# We won first place at the Halloween Extreme Mystery Box Prop Building Challenge!



## BIGANT (Jul 13, 2010)

I'm thrilled my wife and I won first place today at the Mystery Box Prop Building Challenge at Halloween Extreme! We were given a pig head, bloody hand, tree stump, a sheet, and a medical incision opener thing(I have no idea what the actual name of it it) to build a prop. I used a pillow to make the body and various other items from the free for all grab section. We had roughly 40 minutes from start to finish to make something. I will be picking great stuff off of my hands for weeks to come still but it was worth it!


----------



## Lunatic (Oct 3, 2006)

Whoa! That is gross...in a good way. Really nice work!
Congratulations!


----------



## Hairazor (Mar 13, 2012)

Yay for you! And I ditto Lunatic!


----------



## STOLLOWEEN (Apr 13, 2008)

Congrats! The Mystery Box Building Challenge sounds like a blast...your entry is very cool. Is it bad I'm thinking about bacon right now?


----------



## [email protected] (Aug 25, 2012)

STOLLOWEEN said:


> Congrats! The Mystery Box Building Challenge sounds like a blast...your entry is very cool. Is it bad I'm thinking about bacon right now?

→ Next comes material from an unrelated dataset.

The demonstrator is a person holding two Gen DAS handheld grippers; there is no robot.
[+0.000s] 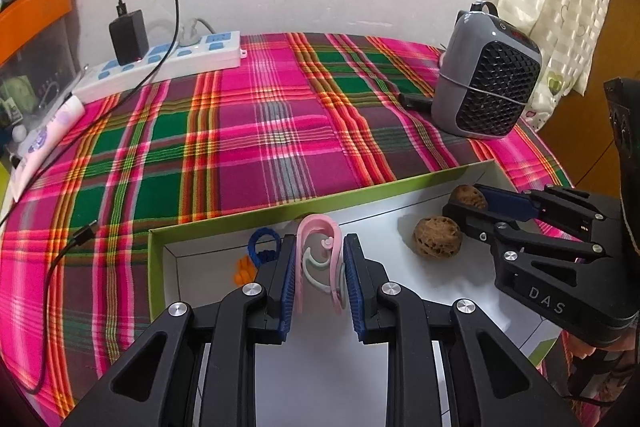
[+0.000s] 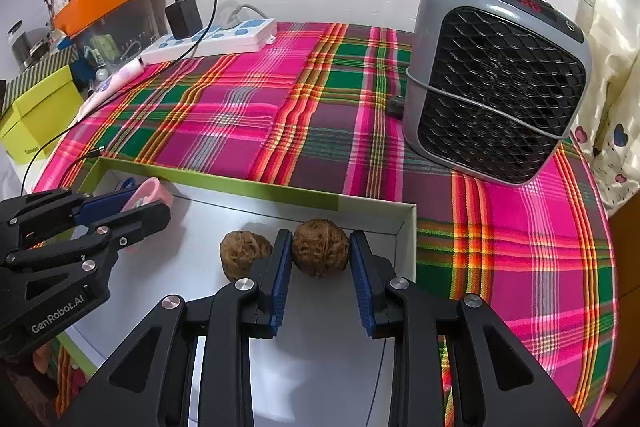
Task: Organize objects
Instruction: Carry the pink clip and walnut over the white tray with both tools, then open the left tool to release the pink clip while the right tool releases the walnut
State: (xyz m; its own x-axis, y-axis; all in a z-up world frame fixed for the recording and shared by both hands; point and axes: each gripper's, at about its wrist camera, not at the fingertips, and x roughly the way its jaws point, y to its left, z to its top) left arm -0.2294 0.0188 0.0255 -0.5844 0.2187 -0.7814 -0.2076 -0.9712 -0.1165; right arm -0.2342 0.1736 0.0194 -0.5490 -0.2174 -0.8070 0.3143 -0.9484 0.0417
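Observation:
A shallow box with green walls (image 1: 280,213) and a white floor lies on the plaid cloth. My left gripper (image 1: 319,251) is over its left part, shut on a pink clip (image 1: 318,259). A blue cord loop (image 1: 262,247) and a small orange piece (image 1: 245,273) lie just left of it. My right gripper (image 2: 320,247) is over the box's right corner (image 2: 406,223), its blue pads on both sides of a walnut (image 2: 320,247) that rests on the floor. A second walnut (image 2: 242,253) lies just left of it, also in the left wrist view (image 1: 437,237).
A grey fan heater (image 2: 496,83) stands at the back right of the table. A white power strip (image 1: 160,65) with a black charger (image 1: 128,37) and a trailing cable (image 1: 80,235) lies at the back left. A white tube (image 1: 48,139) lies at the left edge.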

This picture should not create a hunger response of any kind.


----------



## RoxyBlue (Oct 6, 2008)

Way to go, Bigant!


----------



## Otaku (Dec 3, 2004)

That thing is hideous - I love it...

Nice job! And I'm with Scott, where's the bacon?


----------



## kprimm (Mar 14, 2009)

Great work on this and in such short time. Way to get it done and win that prize. congrats.


----------



## mys197gt (Jul 7, 2010)

Bigants wife here.... It was a lot of fun!! We weren't sure what to expect (a bunch of professionals and then us "amateurs".....) and I was surprised at how much fun this event was. 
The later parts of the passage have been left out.